Among the references was # 5 described in the text as :  Or, consider columnist George Will’s recent claim that women cry rape so that they get “special privileged survivor status.”[5]
These cases illustrate how the epistemic agency of knowers is compromised by a credibility deficit.  If we think about epistemic credibility as a resource, then it is a resource that is unevenly distributed along gendered and racialized lines.

I double checked the article and while this paraphrase may be the writers conclusion, but it was not what the article said.  The quote, meaning exact phrase as written, does not exist in the article.  This is not an error, but rather evidence that rather than an epistemic community following precise norms of discourse, there is an ideological element  that allows breaches of such clear academic norms as precision of quotations as long as it is advances the consensus of the group.

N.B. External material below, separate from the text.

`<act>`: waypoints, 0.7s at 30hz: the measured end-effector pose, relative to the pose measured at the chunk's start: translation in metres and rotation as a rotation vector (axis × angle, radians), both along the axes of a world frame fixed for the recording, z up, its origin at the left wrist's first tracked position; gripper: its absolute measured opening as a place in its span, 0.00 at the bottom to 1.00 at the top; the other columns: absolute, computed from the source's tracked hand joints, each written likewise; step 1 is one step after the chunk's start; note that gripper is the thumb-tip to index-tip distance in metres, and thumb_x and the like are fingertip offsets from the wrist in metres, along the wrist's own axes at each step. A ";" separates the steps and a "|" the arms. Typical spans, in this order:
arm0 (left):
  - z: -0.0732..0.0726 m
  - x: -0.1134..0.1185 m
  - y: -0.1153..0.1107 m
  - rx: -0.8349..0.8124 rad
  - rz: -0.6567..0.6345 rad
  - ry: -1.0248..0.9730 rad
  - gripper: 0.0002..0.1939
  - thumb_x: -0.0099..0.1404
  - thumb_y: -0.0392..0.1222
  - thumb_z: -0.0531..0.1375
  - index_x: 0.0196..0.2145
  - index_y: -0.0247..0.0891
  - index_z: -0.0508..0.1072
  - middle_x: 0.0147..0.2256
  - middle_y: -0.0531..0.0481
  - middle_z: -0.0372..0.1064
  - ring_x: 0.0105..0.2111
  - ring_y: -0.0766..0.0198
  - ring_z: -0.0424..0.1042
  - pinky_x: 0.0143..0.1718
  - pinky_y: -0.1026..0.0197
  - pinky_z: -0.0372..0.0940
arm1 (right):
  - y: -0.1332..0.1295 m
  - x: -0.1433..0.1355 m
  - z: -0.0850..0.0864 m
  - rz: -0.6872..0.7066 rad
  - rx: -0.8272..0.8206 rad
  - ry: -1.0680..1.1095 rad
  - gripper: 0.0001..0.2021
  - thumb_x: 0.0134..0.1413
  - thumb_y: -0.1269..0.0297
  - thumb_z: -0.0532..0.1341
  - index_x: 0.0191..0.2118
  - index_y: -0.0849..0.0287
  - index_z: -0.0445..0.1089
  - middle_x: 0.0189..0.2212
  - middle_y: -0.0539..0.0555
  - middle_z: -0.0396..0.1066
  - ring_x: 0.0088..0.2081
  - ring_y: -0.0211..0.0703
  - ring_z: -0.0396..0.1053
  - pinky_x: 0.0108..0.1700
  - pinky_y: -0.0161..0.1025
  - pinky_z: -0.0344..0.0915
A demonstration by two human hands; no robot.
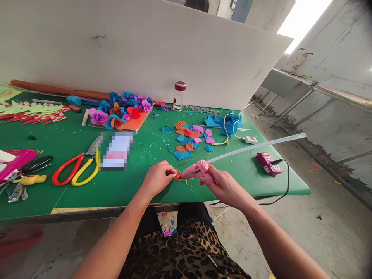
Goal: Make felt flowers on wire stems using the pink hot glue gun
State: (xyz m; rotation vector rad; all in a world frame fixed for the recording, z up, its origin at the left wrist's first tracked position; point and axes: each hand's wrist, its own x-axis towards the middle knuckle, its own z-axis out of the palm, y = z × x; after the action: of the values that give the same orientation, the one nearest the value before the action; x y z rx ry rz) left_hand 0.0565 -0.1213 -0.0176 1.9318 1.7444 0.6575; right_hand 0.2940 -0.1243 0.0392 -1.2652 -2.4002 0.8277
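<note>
My right hand (221, 182) is wrapped round a pink hot glue gun (194, 169), with a long translucent glue stick (255, 147) jutting from its back. The gun's nozzle points left, at a small brown paper piece (178, 175). My left hand (159, 176) pinches that piece between thumb and fingertips, just above the green table near its front edge. Whether the nozzle touches the paper I cannot make out. Beyond my hands lie loose cut petals (188, 135) in brown, blue, purple and red.
Paper flowers (128, 108) are heaped at the back left. Red-and-yellow-handled scissors (84, 164) lie left of my left hand. A lidded glass jar (179, 96) stands against the white board (139, 50). On the right are a pink power socket (269, 164) and a white charger (250, 139).
</note>
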 end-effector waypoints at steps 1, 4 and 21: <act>0.000 0.000 0.000 0.001 0.001 0.001 0.10 0.56 0.37 0.58 0.26 0.44 0.79 0.32 0.52 0.73 0.29 0.65 0.69 0.29 0.63 0.58 | 0.000 0.000 0.000 0.000 0.003 -0.005 0.15 0.65 0.56 0.48 0.50 0.56 0.62 0.31 0.52 0.72 0.29 0.42 0.67 0.30 0.35 0.56; 0.001 0.000 0.000 -0.001 0.006 -0.002 0.09 0.56 0.37 0.58 0.26 0.44 0.79 0.32 0.52 0.73 0.29 0.65 0.68 0.29 0.63 0.58 | 0.000 -0.001 0.000 0.006 0.013 -0.017 0.15 0.65 0.56 0.48 0.51 0.57 0.62 0.30 0.52 0.71 0.28 0.42 0.67 0.29 0.34 0.54; -0.002 -0.001 0.000 -0.001 -0.004 -0.032 0.09 0.56 0.36 0.58 0.27 0.44 0.78 0.33 0.54 0.74 0.30 0.65 0.69 0.29 0.63 0.58 | 0.001 -0.001 0.002 -0.006 -0.007 0.005 0.16 0.65 0.55 0.48 0.50 0.56 0.63 0.31 0.52 0.72 0.29 0.42 0.67 0.29 0.35 0.55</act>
State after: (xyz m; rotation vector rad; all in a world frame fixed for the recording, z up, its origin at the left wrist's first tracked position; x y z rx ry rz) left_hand 0.0554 -0.1213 -0.0201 1.9132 1.7212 0.6818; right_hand 0.2934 -0.1237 0.0416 -1.2706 -2.3908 0.8374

The quote reflected an article focusing on the individual woman, while the actual  article was focused on a movement codified by federal law, translated into university regulations. (the extensive comments were balanced and analytical) It happened to have great validity in my view, and yet was so demeaned by the this writer, Dr. Baily, that she felt safe to debase Mr. Will's precise criticism as being a slur on the weaker gender.  Ironically, among the readership of this article only someone outside of academia, myself, bothered to note the inaccurate quotation.

The distortion of this article is that it is based on a proffered truism that epistemic knowledge is an accretion provided by formal education so that the apex must be of those with certification of having mastered this at the highest level.  It ignores the possibility that a bi-product of such advanced knowledge may be a worldview that like all such "true believing" communities is defined by a self interest that may transcend the pecuniary.  The writer and the readers of this academic site are comfortable in a distortion of George Will's article, since he is among the group that is not respected, Thus confirmation bias is built into the dialog, when the actual words of the enemy do not suffice, no one of the "true believers" will challenge a minor distortion of a quotation.  The message in a given article by "the enemy" is comfortably used to solidity one's membership in a value system that is assumed to be  "progressive" tacitly understood as moving to an idealized perfection that is only impeded by conservatives. 

Epistemic "blindness" is universal, and not a product of "oppression" which is a value laden concept that implies a movement of good against evil, and erroneously exclusively equates the "power to oppress" as being such "evil."  I conclude with my own hyperbole, which is that the world view of this article contains a fatal flaw, one that is no more enlightened than that which underlies the most "regressive" movements in the history of civilization.  As a most relevant example, while this "enlightened progressivism" currently espouses the celebration of same gender sexuality, it ignores serious investigation of the underlying reasons why other subcultures, African American men for instance and Muslim cultures for another, find it abhorrent.  The reality that for the male of the species sexuality has a large element of expression of dominance, with concomitant oppression of the more subordinate, and that this is hard wired into our primate brain is not evaluated, much less acknowledged. .  The tools of sociology, ethology and neuroscience that could investigate and possibly support this view are quietly suppressed to the point that this conversation does not even exist.  Thus, a perfect example epistemic blindness among the academic social and power elite.  

Academic evaluation of how we know, how we think, "epistemology" -- is worthy endeavor that deserves society's support as a vital function that has been entrusted in the institution of academia.  This should impart an obligation to its avatars to be alert to their own biases, and then to transcend them. Just as "Nature abhors a vacuum," "Humans abhor isolation from a community"  and doing violence to reason is a small price for us to pay to avoid this fate. If every social science is to become simply another cult masked in the very pseudo-precision of its arcane terminology, the loss will be much greater than to its practitioners, but to us all.